• [Given material]:
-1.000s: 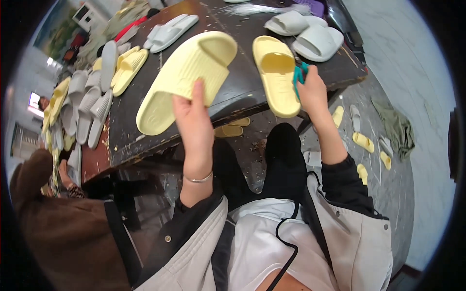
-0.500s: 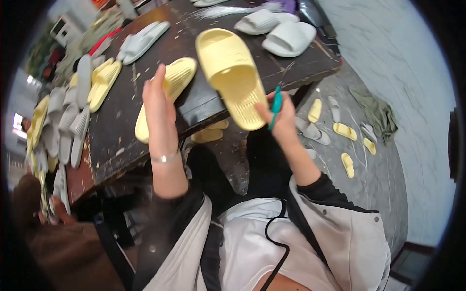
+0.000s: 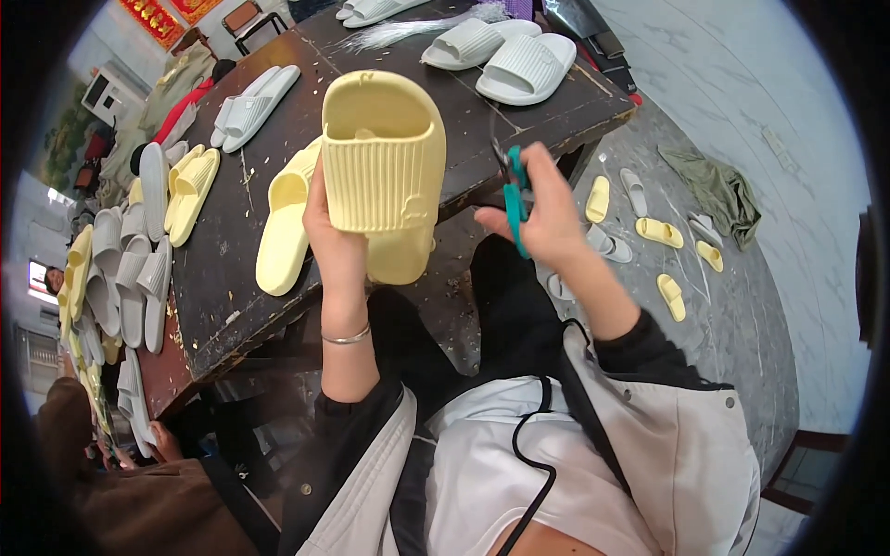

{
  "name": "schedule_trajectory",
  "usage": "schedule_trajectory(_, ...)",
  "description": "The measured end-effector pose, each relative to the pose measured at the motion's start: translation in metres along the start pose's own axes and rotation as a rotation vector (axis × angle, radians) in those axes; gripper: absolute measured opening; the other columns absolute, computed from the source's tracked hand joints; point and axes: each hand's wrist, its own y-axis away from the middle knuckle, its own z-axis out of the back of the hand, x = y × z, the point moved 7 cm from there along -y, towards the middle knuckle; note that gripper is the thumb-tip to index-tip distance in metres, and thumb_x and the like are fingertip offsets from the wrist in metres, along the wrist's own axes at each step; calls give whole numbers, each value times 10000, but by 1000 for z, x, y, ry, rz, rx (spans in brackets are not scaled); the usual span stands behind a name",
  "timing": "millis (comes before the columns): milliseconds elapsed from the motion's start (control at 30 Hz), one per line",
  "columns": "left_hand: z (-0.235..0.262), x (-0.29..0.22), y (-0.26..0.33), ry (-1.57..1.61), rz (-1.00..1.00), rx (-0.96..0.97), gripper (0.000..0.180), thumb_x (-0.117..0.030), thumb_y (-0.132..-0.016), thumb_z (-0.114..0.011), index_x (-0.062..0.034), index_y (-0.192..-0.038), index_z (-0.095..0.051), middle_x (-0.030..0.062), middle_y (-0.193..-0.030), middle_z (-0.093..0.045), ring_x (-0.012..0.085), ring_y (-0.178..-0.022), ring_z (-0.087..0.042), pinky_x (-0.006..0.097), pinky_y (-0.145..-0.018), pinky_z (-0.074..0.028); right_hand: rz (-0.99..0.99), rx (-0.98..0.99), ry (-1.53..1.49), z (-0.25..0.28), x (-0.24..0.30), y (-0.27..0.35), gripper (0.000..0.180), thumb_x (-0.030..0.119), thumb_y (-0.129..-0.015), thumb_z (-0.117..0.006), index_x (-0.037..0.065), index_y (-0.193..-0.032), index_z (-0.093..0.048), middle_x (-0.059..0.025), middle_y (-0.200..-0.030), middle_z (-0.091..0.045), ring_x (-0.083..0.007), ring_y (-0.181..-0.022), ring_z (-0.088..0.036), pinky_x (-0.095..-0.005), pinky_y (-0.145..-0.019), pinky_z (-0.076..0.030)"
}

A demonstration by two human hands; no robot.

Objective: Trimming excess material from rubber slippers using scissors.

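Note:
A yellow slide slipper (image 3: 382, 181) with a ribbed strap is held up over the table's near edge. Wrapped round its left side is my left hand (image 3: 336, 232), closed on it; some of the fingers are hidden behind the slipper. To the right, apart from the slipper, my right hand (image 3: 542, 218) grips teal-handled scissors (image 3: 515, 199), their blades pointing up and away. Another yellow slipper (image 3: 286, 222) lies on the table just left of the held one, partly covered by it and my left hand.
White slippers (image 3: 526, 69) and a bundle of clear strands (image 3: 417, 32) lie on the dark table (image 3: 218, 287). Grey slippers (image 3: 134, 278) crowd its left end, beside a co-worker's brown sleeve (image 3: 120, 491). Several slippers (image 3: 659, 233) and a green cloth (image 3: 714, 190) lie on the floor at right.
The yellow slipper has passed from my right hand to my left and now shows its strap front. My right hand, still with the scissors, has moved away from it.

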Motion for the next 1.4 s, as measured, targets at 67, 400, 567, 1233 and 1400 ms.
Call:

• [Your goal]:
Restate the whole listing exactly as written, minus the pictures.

• [Task solution]:
-1.000s: 
-0.500s: 
+0.000s: 

{
  "name": "schedule_trajectory",
  "usage": "schedule_trajectory(_, ...)",
  "description": "The measured end-effector pose, each relative to the pose measured at the motion's start: translation in metres along the start pose's own axes and rotation as a rotation vector (axis × angle, radians) in those axes; gripper: absolute measured opening; the other columns absolute, computed from the source's tracked hand joints; point and axes: each hand's wrist, its own y-axis away from the middle knuckle, its own z-axis out of the back of the hand, x = y × z, the point moved 7 cm from there along -y, towards the middle knuckle; note that gripper is the thumb-tip to index-tip distance in metres, and thumb_x and the like are fingertip offsets from the wrist in metres, along the wrist's own axes at each step; calls give whole numbers, each value times 10000, but by 1000 for z, x, y, ry, rz, rx (spans in brackets are not scaled); the usual span stands behind a name",
  "timing": "millis (comes before the columns): milliseconds elapsed from the motion's start (control at 30 Hz), one per line",
  "columns": "left_hand: z (-0.235..0.262), x (-0.29..0.22), y (-0.26..0.33), ry (-1.57..1.61), rz (-1.00..1.00), rx (-0.96..0.97), gripper (0.000..0.180), thumb_x (-0.117..0.030), thumb_y (-0.132..-0.016), thumb_z (-0.114..0.011), index_x (-0.062..0.034), index_y (-0.192..-0.038), index_z (-0.095..0.051), middle_x (-0.030..0.062), middle_y (-0.193..-0.030), middle_z (-0.093..0.045), ring_x (-0.012..0.085), ring_y (-0.178..-0.022), ring_z (-0.087..0.042), pinky_x (-0.006..0.097), pinky_y (-0.145..-0.018), pinky_z (-0.074..0.028); right_hand: rz (-0.99..0.99), rx (-0.98..0.99), ry (-1.53..1.49), z (-0.25..0.28), x (-0.24..0.30), y (-0.27..0.35), gripper (0.000..0.180), thumb_x (-0.030..0.119), thumb_y (-0.129..-0.015), thumb_z (-0.117..0.006), index_x (-0.037..0.065), index_y (-0.193..-0.032), index_z (-0.093..0.048), middle_x (-0.059..0.025), middle_y (-0.200..-0.030), middle_z (-0.091..0.045), ring_x (-0.083..0.007), ring_y (-0.181..-0.022), ring_z (-0.088..0.036), pinky_x (-0.095..-0.005), pinky_y (-0.145..-0.019), pinky_z (-0.076..0.030)"
}

A demonstration by two human hands; no robot.

Objective: Trimming excess material from rubber slippers using scissors.

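Note:
A yellow slide slipper (image 3: 382, 181) with a ribbed strap is held up over the table's near edge. Wrapped round its left side is my left hand (image 3: 336, 232), closed on it; some of the fingers are hidden behind the slipper. To the right, apart from the slipper, my right hand (image 3: 542, 218) grips teal-handled scissors (image 3: 515, 199), their blades pointing up and away. Another yellow slipper (image 3: 286, 222) lies on the table just left of the held one, partly covered by it and my left hand.
White slippers (image 3: 526, 69) and a bundle of clear strands (image 3: 417, 32) lie on the dark table (image 3: 218, 287). Grey slippers (image 3: 134, 278) crowd its left end, beside a co-worker's brown sleeve (image 3: 120, 491). Several slippers (image 3: 659, 233) and a green cloth (image 3: 714, 190) lie on the floor at right.
The yellow slipper has passed from my right hand to my left and now shows its strap front. My right hand, still with the scissors, has moved away from it.
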
Motion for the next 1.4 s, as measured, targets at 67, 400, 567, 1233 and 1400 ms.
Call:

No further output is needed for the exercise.